Egg Drop Challenge
Design a protective system so an egg survives a drop and lands near target.
Purpose
Prototype impact protection and stability. Learn momentum, force distribution, and energy absorption used in packaging, drones, and crash safety.
Design Guidelines (Key Properties)
- Elasticity — Use rubber bands, sponges, or balloons to stretch/compress and extend impact duration, reducing peak force (F = Δp/Δt). Suspend the egg with bands or add sponge layers.
- Strength — Create a rigid frame (popsicle sticks/cardboard ribs) so the container keeps shape and directs forces to sacrificial crush zones rather than the egg.
- Lightweight — Lower mass → lower momentum on impact. Use paper straws/foam. Avoid dense materials; aim for high stiffness-to-weight parts only where needed.
Methods (Step-by-Step)
- Design Sketch: Draw a cube/cage with shock absorbers (bands) and a crush layer (paper/foam).

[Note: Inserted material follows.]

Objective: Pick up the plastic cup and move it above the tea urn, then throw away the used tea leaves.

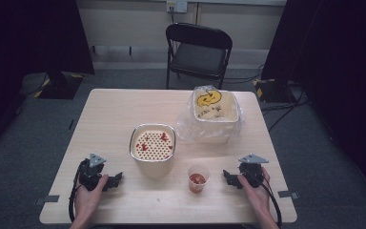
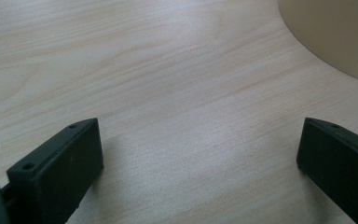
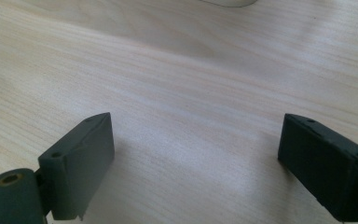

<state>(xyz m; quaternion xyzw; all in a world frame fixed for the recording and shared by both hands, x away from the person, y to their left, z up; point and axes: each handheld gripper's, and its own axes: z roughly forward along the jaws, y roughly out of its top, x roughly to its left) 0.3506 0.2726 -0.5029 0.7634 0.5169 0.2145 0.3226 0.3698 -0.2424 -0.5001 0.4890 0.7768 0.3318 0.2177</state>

- Materials Selection: Choose 20–30 straws or sticks, tape, rubber bands, paper, scissors. Add a small parachute if allowed.
- Build: Assemble a light frame; suspend the egg using a cross of rubber bands; add outer crumple paper ring.
- Pilot Tests: Drop from 0.5–1 m onto a soft surface; inspect for cracks; reinforce weak joints.
- Final Test: Drop from ≥2 m. Record in slow motion if possible.
- Measurements: Record descent time, impact duration (frames until rest), and distance from target.
- Analysis & Scoring: Discuss which features absorbed energy; compute score per project rules.
- Submission: Upload video/report using the project’s Google Form (button above).
Resources
- Material properties & safety: elasticity, stiffness, density; wear eye protection; adult supervision for heights.
- Impact absorption ideas: layered paper, foam corners, crush straws, elastic suspensions.
- Lab report template: title, sketch, materials (with rationale), methods, observations, analysis, conclusion.